• Work required: The answer is all of the data, repeated exactly.
═════ Provided data ═════
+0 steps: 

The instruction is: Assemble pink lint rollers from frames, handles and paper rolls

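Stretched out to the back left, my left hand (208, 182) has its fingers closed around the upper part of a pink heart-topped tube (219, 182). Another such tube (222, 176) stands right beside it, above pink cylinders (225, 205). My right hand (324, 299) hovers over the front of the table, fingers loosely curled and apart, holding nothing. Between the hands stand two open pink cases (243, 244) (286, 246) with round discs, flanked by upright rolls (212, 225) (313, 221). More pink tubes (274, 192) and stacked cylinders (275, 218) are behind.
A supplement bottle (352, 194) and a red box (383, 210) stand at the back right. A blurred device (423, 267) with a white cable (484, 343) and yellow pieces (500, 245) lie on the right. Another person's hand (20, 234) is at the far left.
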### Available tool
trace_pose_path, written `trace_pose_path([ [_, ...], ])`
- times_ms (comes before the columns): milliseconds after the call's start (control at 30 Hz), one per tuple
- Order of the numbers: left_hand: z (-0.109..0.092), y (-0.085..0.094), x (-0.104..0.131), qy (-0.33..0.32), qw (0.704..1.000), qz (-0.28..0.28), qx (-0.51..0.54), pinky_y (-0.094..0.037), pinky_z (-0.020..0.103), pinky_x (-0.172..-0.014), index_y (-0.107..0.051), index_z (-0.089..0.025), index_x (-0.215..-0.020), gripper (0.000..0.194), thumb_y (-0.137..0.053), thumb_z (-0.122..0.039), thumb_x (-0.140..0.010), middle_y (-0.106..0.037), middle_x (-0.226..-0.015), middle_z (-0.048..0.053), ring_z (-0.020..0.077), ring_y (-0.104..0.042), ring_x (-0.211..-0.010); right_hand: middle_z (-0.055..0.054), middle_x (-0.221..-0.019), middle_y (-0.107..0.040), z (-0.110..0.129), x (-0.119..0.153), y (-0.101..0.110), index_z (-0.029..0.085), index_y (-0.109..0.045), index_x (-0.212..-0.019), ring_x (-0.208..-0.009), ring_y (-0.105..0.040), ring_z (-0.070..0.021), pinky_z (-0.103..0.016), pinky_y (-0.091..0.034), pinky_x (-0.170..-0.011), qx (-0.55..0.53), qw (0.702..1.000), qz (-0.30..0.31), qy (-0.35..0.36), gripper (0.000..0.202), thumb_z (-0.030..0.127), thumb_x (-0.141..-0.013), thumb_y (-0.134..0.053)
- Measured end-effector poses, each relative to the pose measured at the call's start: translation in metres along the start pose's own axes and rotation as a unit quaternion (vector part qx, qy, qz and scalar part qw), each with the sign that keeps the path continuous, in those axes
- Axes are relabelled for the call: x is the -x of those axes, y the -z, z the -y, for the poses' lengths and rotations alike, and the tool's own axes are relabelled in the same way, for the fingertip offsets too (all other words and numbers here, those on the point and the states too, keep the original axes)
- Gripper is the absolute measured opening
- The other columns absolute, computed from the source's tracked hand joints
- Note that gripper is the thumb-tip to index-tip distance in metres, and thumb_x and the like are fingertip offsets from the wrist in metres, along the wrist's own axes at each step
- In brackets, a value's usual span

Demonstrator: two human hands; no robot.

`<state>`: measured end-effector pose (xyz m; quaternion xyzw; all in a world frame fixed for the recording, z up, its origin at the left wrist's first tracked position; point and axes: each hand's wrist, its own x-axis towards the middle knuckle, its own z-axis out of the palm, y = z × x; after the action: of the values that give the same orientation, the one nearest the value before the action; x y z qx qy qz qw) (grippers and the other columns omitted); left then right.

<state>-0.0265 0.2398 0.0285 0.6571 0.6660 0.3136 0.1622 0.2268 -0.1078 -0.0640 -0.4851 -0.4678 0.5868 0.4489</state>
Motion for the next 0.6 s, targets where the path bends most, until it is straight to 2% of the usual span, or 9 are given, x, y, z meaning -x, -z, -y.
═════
• Task result:
+0 steps: 

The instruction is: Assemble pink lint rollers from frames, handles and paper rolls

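Stretched out to the back left, my left hand (208, 182) has its fingers closed around the upper part of a pink heart-topped tube (219, 182). Another such tube (222, 176) stands right beside it, above pink cylinders (225, 205). My right hand (324, 299) hovers over the front of the table, fingers loosely curled and apart, holding nothing. Between the hands stand two open pink cases (243, 244) (286, 246) with round discs, flanked by upright rolls (212, 225) (313, 221). More pink tubes (274, 192) and stacked cylinders (275, 218) are behind.
A supplement bottle (352, 194) and a red box (383, 210) stand at the back right. A blurred device (423, 267) with a white cable (484, 343) and yellow pieces (500, 245) lie on the right. Another person's hand (20, 234) is at the far left.
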### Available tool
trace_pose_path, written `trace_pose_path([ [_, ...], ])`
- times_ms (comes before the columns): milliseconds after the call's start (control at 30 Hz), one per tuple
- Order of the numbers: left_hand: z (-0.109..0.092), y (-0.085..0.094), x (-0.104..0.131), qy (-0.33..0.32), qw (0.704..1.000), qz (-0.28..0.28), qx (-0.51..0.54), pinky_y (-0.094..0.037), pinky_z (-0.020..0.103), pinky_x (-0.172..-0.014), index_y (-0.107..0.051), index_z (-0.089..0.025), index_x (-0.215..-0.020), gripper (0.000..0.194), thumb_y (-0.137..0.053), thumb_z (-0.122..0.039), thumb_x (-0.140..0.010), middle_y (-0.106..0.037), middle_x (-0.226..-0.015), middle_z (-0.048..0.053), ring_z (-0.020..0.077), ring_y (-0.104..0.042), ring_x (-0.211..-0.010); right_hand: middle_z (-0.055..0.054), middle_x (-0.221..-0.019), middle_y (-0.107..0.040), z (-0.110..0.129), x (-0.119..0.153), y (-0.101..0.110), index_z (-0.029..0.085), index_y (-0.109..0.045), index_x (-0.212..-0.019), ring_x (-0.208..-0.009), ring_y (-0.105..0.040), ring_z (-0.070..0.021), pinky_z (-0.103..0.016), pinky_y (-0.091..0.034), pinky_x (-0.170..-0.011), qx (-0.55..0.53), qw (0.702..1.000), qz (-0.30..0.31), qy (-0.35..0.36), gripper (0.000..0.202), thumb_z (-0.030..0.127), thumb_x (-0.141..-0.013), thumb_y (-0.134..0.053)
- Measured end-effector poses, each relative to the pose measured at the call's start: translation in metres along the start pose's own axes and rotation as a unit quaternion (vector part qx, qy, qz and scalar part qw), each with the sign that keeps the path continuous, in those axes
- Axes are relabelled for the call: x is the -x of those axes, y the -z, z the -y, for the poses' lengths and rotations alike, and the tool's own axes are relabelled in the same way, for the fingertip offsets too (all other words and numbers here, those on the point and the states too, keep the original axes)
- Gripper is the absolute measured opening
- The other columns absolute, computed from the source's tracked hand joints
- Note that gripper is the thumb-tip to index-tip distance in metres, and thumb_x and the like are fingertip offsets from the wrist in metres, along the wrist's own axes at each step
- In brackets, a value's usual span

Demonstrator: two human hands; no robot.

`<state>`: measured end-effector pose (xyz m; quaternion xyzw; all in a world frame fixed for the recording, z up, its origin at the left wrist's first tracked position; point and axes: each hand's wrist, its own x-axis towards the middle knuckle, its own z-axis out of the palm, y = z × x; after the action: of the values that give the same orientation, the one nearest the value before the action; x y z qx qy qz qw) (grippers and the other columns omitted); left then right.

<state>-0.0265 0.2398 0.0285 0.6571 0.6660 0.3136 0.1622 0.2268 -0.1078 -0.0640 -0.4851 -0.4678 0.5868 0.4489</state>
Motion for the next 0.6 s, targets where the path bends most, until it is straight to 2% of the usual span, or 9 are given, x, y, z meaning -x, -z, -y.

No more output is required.